Boosting(2) - Adaboost and Forward Stagewise

2016-06-22 476 words One minute

Contents

Boosting理论基础: 和前向分步算法的等价性

Forward stagewise

Consider an additive model like adaboost: $$ f(x) = \sum\limits_{m=1}^M \beta_m b(x; \gamma_m) $$ in which $b(x; \gamma_m)$ is the base model, $\gamma_m$ is the model’s parameters, $\beta_m$ is it’s coefficient.
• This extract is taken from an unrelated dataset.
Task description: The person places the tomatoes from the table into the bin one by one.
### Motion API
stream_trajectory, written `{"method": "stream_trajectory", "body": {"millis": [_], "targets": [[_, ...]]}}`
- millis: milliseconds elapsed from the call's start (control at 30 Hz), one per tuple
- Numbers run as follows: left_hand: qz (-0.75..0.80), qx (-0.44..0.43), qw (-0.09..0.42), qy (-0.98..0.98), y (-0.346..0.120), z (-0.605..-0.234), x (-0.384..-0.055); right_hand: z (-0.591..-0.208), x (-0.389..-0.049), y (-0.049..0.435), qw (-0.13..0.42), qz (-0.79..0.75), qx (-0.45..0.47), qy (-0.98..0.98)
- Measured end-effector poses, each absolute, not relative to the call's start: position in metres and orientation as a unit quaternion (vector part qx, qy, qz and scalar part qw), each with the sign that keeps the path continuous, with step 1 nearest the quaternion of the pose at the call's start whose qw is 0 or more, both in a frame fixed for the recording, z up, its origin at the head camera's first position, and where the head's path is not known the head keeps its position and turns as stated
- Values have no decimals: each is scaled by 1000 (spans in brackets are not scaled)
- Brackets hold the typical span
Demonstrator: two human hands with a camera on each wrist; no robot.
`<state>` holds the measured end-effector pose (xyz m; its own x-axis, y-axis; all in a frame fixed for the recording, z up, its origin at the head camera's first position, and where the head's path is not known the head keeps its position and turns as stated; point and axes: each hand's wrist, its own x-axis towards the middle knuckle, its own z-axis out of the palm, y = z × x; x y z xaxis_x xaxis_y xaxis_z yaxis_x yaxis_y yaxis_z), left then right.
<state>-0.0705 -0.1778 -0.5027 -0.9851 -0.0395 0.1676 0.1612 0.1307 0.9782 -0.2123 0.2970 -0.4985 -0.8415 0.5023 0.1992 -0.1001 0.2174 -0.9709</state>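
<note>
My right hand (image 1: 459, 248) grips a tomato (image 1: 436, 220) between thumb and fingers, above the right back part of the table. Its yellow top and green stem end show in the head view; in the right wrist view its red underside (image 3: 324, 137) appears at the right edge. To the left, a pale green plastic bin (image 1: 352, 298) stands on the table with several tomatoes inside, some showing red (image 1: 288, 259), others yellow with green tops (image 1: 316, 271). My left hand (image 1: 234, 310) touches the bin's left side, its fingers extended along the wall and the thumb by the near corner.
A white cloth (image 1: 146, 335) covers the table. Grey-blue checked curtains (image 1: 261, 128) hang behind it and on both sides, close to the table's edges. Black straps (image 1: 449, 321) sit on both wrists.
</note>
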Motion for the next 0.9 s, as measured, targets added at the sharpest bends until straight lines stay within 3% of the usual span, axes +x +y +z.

To minimim the loss function, we have the forward stagewise algorithm, which minimize one model & coefficient at a time, that is, take the models already trained as constant, that’s the core concept of this algorithm:

Input: Training data $T = \lbrace (x^{(1)}, y^{(1)}), (x^{(2)}, y^{(2)}), \cdots, (x^{(N)}, y^{(N)}) \rbrace$, lost function$L(y, f(x))$ and base model $b(x; \gamma)$ Output: additive model $f(x)$

Initialize $f_0(x) = 0$
For $m = 1,2,\cdots,M$: (1) Minimize loss function: $$ (\beta_m, \gamma_m) = arg\min\limits_{\beta, \gamma} \sum\limits_{i=1}^N L(y^{(i)}, f_{m-1}(x^{(i)}) + \beta b(x^{(i)};\gamma)) $$ (2) Update $f(x)$: $$ f_m(x) = f_{m-1}(x) + \beta_m b(x^{(i)};\gamma_m)$$
Get additive model: $$ f(x) = \sum\limits_{m=1}^M \beta_m b(x; \gamma_m) $$

Equivalence of adaboost and Forward stagewise

When using additive model & exponential loss function, forward stagewise algorithm is equivalent to adaboost. Here is the proof:

Assume the exponential loss function is: $$ L(y, f(x)) = exp(-yf(x)) $$ In the $m$th iteration, we have: $$ f_m(x) = f_{m-1}(x) + \alpha_mG_m(x), \\ \text{in which } f_{m-1}(x) = \sum\limits_{m=1}^{M-1} \alpha_mG_m(x) $$ To minimize $$\begin{align} (\alpha_m, G_m) & = arg\min\limits_{\alpha, G} \sum\limits_{i=1}^N exp \left\lbrace -y^{(i)}(f_{m-1}(x^{(i)}) + \alpha_m G_m(x^{(i)}))\right\rbrace \\ & = arg\min\limits_{\alpha, G} \sum\limits_{i=1}^N w_{mi} exp \left\lbrace -y^{(i)} \alpha_m G_m(x^{(i)}) \right\rbrace \end{align} $$ in which $w_{mi} = exp(-y^{(i)} f_{m-1}(x^{(i)}))$, it depends on neither $\alpha$ nor $G$.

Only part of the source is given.